## Your instructions
Starting with the line containing "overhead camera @" and going on through the line containing "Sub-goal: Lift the", return the lines of the data below exactly, and only those.

── Data for processing

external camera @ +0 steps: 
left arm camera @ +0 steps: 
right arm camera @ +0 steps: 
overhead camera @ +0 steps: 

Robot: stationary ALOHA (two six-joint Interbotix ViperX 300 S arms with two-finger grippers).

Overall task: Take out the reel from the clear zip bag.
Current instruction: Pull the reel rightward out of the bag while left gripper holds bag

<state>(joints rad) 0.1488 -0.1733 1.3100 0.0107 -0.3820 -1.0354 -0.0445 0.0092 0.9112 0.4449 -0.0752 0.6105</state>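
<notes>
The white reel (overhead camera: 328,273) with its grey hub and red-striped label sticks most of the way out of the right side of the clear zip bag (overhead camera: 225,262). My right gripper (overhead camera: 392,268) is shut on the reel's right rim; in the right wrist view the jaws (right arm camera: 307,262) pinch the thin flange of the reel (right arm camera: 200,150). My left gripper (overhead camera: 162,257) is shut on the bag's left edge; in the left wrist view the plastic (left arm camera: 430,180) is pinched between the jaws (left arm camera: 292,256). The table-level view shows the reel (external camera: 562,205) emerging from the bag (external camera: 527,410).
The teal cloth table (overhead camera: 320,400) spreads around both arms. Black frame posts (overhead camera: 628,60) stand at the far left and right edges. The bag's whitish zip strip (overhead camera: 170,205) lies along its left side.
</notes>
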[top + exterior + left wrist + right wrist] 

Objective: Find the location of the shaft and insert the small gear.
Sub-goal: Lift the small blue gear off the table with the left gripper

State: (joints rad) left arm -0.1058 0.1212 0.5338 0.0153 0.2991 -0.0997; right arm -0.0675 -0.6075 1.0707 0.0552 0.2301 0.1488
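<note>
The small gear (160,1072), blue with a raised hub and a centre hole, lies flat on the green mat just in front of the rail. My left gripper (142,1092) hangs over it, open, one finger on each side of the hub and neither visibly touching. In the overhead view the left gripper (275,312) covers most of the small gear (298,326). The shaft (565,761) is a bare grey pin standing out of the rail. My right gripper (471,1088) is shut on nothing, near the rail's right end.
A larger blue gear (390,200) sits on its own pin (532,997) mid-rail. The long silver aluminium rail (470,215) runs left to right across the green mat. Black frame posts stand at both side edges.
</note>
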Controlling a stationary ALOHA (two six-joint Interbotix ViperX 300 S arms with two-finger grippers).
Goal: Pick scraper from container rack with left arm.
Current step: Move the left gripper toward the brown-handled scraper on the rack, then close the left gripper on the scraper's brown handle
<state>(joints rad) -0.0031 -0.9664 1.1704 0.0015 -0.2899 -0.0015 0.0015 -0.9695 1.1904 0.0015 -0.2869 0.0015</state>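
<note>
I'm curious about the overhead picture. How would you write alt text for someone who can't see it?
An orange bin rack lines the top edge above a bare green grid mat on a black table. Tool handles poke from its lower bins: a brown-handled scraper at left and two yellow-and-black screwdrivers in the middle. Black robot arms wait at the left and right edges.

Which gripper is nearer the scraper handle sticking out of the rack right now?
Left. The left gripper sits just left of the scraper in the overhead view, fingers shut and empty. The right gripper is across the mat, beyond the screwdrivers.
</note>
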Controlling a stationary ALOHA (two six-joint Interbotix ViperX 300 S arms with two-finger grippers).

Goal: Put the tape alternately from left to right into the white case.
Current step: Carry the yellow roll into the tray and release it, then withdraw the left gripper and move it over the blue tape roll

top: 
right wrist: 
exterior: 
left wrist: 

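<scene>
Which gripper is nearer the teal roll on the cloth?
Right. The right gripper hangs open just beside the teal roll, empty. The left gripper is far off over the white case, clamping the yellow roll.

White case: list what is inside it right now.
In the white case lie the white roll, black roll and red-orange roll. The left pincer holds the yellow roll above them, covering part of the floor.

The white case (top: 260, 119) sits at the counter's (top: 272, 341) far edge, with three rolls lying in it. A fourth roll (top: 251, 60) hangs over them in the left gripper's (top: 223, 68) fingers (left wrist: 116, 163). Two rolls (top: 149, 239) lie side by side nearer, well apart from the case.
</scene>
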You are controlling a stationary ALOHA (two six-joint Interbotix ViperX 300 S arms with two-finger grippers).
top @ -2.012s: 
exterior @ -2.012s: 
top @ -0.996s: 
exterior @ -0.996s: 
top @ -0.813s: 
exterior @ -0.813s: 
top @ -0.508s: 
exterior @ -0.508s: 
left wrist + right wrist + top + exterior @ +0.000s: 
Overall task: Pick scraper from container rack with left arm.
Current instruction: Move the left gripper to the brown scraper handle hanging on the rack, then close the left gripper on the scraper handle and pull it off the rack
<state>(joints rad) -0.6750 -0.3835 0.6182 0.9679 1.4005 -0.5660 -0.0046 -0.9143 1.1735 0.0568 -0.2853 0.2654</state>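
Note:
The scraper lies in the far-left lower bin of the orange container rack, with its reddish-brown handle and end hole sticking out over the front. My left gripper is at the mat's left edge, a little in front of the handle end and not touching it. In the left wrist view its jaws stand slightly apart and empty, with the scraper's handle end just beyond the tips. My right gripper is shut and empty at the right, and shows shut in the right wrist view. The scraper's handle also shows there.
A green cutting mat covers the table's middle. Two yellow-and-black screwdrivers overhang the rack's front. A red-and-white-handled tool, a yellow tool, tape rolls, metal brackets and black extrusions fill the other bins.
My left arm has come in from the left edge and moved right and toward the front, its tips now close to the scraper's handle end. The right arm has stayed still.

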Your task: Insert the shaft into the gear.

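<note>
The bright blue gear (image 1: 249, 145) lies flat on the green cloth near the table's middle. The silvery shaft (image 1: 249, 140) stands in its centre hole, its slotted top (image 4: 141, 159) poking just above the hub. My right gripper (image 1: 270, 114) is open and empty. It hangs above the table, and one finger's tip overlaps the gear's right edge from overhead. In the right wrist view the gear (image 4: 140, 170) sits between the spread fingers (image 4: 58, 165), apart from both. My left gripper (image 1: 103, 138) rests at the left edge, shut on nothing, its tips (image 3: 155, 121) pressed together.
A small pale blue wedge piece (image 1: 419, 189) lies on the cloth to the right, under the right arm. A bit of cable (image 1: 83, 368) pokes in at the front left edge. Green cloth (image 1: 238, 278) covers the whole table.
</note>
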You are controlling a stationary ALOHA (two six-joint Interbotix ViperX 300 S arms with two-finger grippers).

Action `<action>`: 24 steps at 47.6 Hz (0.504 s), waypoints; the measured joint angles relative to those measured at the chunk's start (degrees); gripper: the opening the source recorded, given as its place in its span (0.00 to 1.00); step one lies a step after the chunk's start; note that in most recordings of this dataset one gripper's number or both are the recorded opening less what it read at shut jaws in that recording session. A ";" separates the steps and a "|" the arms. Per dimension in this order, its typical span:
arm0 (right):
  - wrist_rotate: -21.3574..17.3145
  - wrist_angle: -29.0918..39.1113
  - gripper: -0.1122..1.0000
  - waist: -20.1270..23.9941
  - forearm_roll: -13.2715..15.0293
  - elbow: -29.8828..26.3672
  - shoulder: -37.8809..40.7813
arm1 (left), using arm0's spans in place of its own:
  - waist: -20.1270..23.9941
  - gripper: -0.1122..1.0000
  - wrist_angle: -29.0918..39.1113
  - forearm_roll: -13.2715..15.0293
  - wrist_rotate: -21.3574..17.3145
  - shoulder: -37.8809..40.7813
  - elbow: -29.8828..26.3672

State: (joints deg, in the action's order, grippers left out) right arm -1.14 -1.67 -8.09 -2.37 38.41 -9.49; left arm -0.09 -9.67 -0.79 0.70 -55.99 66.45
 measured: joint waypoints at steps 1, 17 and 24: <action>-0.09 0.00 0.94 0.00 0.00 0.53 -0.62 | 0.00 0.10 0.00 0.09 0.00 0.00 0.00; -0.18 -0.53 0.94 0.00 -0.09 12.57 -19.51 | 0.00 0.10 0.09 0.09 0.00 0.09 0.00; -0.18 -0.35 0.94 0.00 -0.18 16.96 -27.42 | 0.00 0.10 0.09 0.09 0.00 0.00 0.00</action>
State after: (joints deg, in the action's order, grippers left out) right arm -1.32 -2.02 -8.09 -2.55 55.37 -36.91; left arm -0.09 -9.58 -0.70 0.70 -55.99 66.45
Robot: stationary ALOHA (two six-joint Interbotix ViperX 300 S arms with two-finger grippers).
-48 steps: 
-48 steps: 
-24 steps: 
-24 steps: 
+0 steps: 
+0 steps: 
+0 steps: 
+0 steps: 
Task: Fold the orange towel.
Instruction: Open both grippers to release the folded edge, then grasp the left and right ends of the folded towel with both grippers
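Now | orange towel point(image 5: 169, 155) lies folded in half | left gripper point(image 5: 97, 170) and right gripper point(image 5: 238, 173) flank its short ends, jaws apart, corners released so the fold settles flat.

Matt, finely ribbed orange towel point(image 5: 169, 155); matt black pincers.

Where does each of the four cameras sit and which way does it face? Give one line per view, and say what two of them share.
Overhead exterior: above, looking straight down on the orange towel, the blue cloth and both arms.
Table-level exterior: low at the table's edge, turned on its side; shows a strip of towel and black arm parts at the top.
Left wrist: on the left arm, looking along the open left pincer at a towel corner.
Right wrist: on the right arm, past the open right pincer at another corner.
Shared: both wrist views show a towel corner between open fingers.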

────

## Finished task
overhead camera @ +0 steps: 

Robot: stationary ALOHA (two six-joint Interbotix ViperX 300 S arms with two-finger grippers).

Overall task: Take out the reel from the clear zip bag.
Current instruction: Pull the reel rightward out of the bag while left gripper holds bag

<state>(joints rad) 0.1488 -0.1733 1.3100 0.0107 -0.3820 -1.0354 -0.0445 0.0092 0.9112 0.4449 -0.0752 0.6105</state>
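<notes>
The white reel (overhead camera: 328,273) with its grey hub and red-striped label sticks most of the way out of the right side of the clear zip bag (overhead camera: 225,262). My right gripper (overhead camera: 392,268) is shut on the reel's right rim; in the right wrist view the jaws (right arm camera: 307,262) pinch the thin flange of the reel (right arm camera: 200,150). My left gripper (overhead camera: 162,257) is shut on the bag's left edge; in the left wrist view the plastic (left arm camera: 430,180) is pinched between the jaws (left arm camera: 292,256). The table-level view shows the reel (external camera: 562,205) emerging from the bag (external camera: 527,410).
The teal cloth table (overhead camera: 320,400) spreads around both arms. Black frame posts (overhead camera: 628,60) stand at the far left and right edges. The bag's whitish zip strip (overhead camera: 170,205) lies along its left side.
</notes>
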[top + exterior + left wrist + right wrist] 

Objective: Find the location of the shaft and insert the small gear.
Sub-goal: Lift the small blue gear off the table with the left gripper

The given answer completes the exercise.